Cinéma : Le Mystère Henri Pick de Rémy Bezançon (2019)

Comment présenter ce film qui n’est que l’adaptation d’un livre de David Foenkinos ? Un film sur l’univers du livre, sur un livre… Non, un polar sur un livre mais sans cadavre. Pas un cadavre exquis non plus. On s’y perd et c’est si bon.

Car c’est aussi une comédie et il est classé comme tel. Une jeune éditrice (Alice Isaaz) trouve un jour un roman refusé dans une bibliothèque de Crozon (Finistère). C’est le pizzaïolo du coin qui l’aurait écrit. A sa sortie, le critique littéraire star de la télé Jean-Michel Rouche (Fabrice Luchini) ne croit pas à l’authenticité du livre. Il part faire son enquête, rencontrant la fille de l’auteur supposé (Camille Cottin) pour comprendre qui est ce Henri Pick.

Un bon film a besoin d’un ensemble d’éléments pour charmer le spectateur. Il faut une bonne distribution : C’est le cas, même si Luchini est sans surprise. Il faut une bonne histoire et on la tient avec cette part de mystère.
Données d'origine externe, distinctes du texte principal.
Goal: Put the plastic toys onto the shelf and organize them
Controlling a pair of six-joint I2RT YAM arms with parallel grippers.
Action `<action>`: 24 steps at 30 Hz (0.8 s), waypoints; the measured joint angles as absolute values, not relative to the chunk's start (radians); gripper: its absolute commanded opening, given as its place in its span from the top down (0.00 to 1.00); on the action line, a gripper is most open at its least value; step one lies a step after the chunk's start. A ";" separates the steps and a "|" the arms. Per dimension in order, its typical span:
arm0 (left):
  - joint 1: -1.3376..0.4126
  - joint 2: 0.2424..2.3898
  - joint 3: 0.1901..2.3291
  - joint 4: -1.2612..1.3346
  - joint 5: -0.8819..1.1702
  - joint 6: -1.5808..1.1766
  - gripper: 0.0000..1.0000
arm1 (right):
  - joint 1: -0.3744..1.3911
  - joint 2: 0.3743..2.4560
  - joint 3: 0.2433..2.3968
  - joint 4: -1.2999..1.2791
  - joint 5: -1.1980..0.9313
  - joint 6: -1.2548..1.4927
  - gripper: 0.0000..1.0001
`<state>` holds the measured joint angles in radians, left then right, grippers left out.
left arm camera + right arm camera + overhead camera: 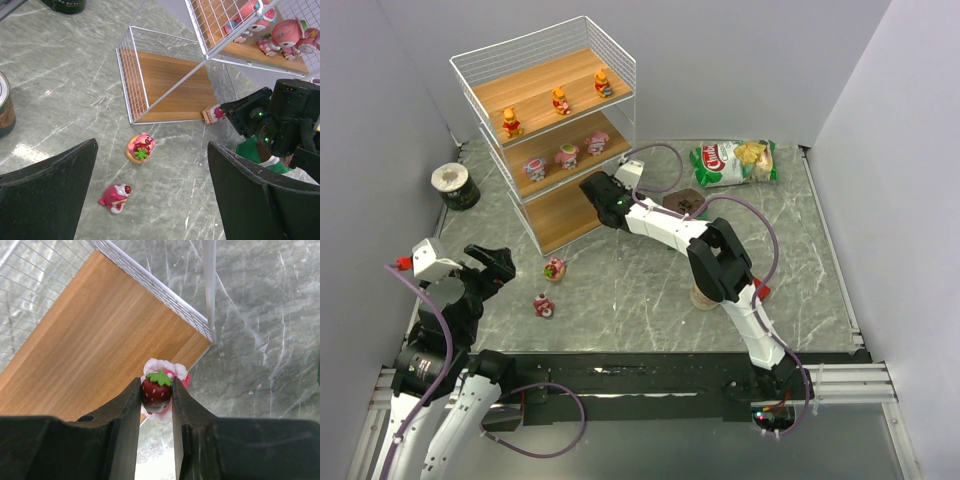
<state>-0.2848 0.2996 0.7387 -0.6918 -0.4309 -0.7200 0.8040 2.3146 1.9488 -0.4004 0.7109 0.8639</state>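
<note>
Strawberry-topped pink-and-white plastic figurine (158, 391) pinched in right gripper (156, 386), at bottom tier's front corner of white wire-and-wood shelf (100, 340). Right wrist view shows grip; top view hides it. Over grey marbled tabletop's (650, 290) near-left corner, left gripper (492, 262) spread wide.

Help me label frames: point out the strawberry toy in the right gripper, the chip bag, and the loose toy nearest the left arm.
strawberry toy (157, 390): right wrist view, its red berry.
chip bag (735, 163): top view, its middle.
loose toy (116, 196): left wrist view, its pink body.
</note>
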 measured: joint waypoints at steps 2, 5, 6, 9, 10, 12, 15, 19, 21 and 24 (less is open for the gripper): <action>-0.285 0.299 0.739 -0.692 -0.431 -0.720 0.04 | 0.803 2.326 1.966 -0.426 0.713 0.873 1.00; -0.285 0.299 0.739 -0.692 -0.431 -0.720 0.04 | 0.801 2.353 2.013 -0.447 0.711 0.886 1.00; -0.285 0.299 0.739 -0.692 -0.431 -0.720 0.04 | 0.800 2.359 2.023 -0.451 0.710 0.890 0.99; -0.285 0.299 0.739 -0.692 -0.431 -0.720 0.03 | 0.798 2.361 2.028 -0.459 0.706 0.900 0.99; -0.285 0.299 0.739 -0.692 -0.431 -0.720 0.03 | 0.797 2.362 2.030 -0.463 0.705 0.904 0.96; -0.285 0.299 0.739 -0.692 -0.431 -0.720 0.03 | 0.796 2.365 2.041 -0.473 0.705 0.915 0.93; -0.285 0.299 0.739 -0.692 -0.431 -0.720 0.03 | 0.794 2.367 2.046 -0.475 0.705 0.936 0.88; -0.285 0.299 0.739 -0.692 -0.431 -0.720 0.04 | 0.791 2.367 2.046 -0.471 0.698 0.957 0.80; -0.285 0.299 0.739 -0.692 -0.431 -0.720 0.04 | 0.789 2.367 2.046 -0.461 0.693 0.965 0.78; -0.285 0.299 0.739 -0.692 -0.431 -0.720 0.04 | 0.789 2.367 2.034 -0.436 0.688 0.977 0.70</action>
<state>-0.2848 0.2989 0.7387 -0.6918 -0.4309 -0.7200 0.7891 2.3672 2.0338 -0.4358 0.6880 0.9768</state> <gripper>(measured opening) 0.967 0.321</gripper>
Il faut une bonne mise en scène et c’est présent dans la construction du récit. Il faut une bonne photo et les décors de la Bretagne sont là pour donner du cachet. Il faut de bons dialogues et c’est le cas dans ce scénario adapté par le réalisateur et Vanessa Portal. Tout fonctionne parfaitement sans temps mort pour une histoire qui aurait pu sombrer dans la banalité. Foenkinos a ce talent dans ses histoires, donc j’en imagine bien la base.
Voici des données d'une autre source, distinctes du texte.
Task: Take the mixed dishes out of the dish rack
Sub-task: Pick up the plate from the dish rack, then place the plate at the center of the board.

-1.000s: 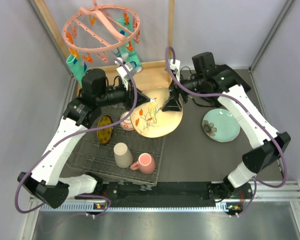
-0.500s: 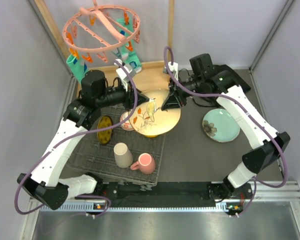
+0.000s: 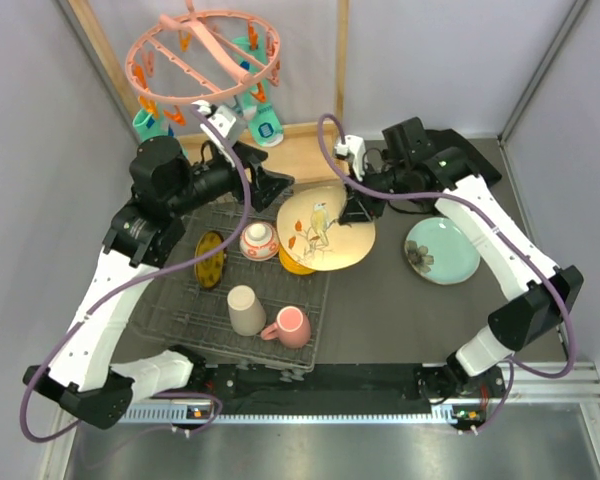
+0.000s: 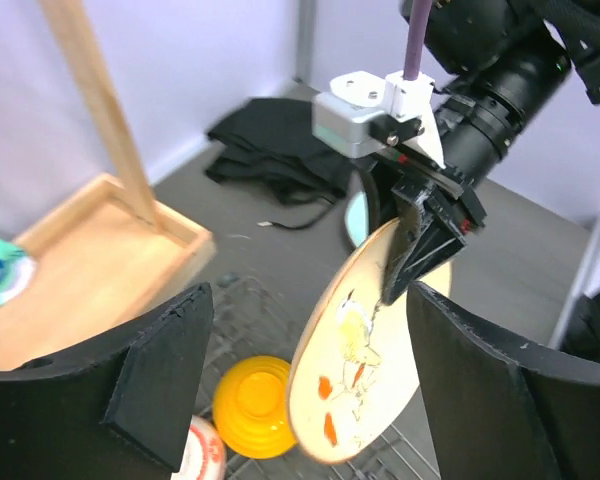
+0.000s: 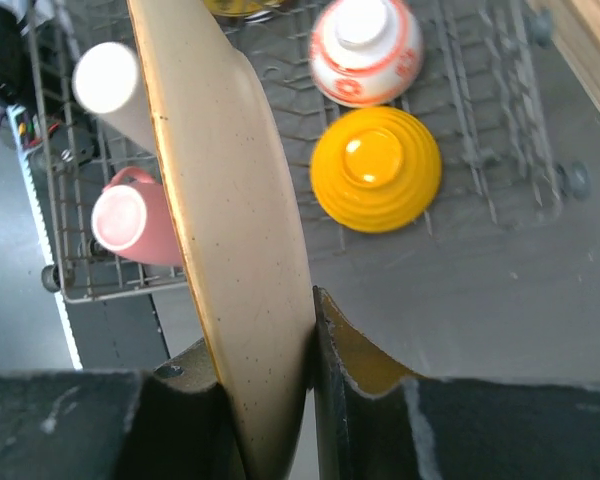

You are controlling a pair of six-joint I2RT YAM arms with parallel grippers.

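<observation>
The right gripper [image 3: 356, 207] is clamped on the rim of the cream bird-painted plate [image 3: 325, 230], holding it tilted over the far right corner of the dish rack [image 3: 175, 305]. The left gripper [image 3: 272, 186] hangs open-jawed over the rack's far edge, apart from the plate. A red-white bowl [image 3: 259, 240], orange bowl [image 5: 376, 168], beige cup [image 3: 246, 309] and pink mug [image 3: 291, 326] sit in the rack; a pale green plate [image 3: 442, 250] lies right of it.

I'm driving a lab-type robot test cell, not a real kitchen. Plain pale panels [image 3: 40, 110] box in a dark grey tabletop [image 3: 400, 310]. An aluminium rail [image 3: 570, 385] runs along the near edge, with the left arm [image 3: 90, 310] and right arm [image 3: 500, 240] bolted there. The dish rack [image 3: 170, 310] and the pink peg hanger [image 3: 205, 55] on its wooden frame [image 3: 95, 45] look like staged props.
</observation>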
Et puis nous abordons le monde de l’édition, du livre, de l’écriture et cela me parle un peu. On sent une pointe d’acidité dans la critique de ce milieu, celui des critiques aussi avec les émissions littéraires où l’on parle beaucoup pour ne pas dire grand chose, où le petit monde parisien regarde le reste de la France de haut. Luchini est évidemment bien choisi pour incarner cela, alors que Camille Cottin confirme une fois de plus l’étendue de sa palette d’actrice. J’ai revu aussi avec plaisir Hanna Shygulla, inoubliable dans le mariage de Maria Braun. J’étais vite happé par cette histoire, son enquête et son ton léger et drôle. Un film que j’apprécierai sans problème de revoir, même en connaissant le dénouement et c’est assez rare. Sans atteindre le rang de chef d’oeuvre, il s’en dégage une sympathie communicative, au point que dans la salle, les rires fusaient sans qu’elle soit remplie. Seul bémol, une conclusion plutôt banale.

3 réflexions au sujet de “Cinéma : Le Mystère Henri Pick de Rémy Bezançon (2019)”
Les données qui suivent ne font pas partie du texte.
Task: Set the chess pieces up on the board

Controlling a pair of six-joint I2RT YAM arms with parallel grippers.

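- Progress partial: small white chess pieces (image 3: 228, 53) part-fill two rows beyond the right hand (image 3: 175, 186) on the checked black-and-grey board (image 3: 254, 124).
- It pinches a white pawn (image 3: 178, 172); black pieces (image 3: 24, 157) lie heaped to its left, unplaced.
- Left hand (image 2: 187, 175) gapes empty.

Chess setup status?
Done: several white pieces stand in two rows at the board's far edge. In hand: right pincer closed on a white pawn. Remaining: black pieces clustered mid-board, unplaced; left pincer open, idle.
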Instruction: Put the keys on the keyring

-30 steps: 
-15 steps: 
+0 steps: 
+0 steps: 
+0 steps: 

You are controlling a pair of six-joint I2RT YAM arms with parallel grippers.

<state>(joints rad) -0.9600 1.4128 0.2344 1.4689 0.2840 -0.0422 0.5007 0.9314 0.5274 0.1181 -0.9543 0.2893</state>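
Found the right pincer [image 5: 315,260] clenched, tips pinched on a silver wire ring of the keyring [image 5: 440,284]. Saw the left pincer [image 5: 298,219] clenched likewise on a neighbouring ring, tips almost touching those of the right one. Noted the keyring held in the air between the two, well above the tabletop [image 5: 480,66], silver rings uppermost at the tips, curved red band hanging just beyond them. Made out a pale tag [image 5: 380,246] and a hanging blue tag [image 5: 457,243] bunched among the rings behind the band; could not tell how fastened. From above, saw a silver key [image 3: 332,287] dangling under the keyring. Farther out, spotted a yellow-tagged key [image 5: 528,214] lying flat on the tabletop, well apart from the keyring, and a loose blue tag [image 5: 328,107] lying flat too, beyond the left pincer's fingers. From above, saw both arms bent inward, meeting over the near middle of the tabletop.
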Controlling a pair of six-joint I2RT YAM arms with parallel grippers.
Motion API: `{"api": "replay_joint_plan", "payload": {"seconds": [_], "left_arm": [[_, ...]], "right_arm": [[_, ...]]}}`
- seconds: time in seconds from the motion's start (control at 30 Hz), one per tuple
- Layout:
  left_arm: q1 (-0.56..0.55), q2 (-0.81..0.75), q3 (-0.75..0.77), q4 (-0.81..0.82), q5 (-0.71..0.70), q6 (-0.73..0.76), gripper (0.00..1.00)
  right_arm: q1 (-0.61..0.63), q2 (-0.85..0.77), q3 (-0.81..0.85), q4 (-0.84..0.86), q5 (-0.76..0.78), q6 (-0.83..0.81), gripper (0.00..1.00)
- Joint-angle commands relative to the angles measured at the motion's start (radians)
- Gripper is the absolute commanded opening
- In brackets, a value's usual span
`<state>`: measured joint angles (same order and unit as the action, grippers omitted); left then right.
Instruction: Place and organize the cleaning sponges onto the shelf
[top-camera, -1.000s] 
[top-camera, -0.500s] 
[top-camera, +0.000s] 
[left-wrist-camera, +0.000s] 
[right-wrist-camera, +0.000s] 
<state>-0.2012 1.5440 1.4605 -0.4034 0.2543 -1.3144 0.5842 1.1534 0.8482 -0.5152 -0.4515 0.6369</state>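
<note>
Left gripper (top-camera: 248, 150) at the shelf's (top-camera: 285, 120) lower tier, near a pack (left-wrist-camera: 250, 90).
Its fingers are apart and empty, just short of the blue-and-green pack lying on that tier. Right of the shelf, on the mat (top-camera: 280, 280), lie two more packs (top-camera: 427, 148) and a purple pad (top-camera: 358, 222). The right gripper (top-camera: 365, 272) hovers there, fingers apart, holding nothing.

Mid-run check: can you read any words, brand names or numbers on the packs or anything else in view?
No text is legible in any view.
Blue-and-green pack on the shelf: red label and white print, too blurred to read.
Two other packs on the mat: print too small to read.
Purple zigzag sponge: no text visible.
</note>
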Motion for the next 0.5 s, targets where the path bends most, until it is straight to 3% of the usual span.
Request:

  1. Ça a l’air gentiment sympa. Merci pour ta chronique qui offre un paerçu critique du film car je ne pense pas aller le voir, pas très cinéma français j’en vois donc peu. Pourtant j’aime les livres mais justement la critique du milieu littéraire Pairs-bobo-littérature blanche ne m’intéresse pas des masses, vu que ce n’est pas la littérature que je lis.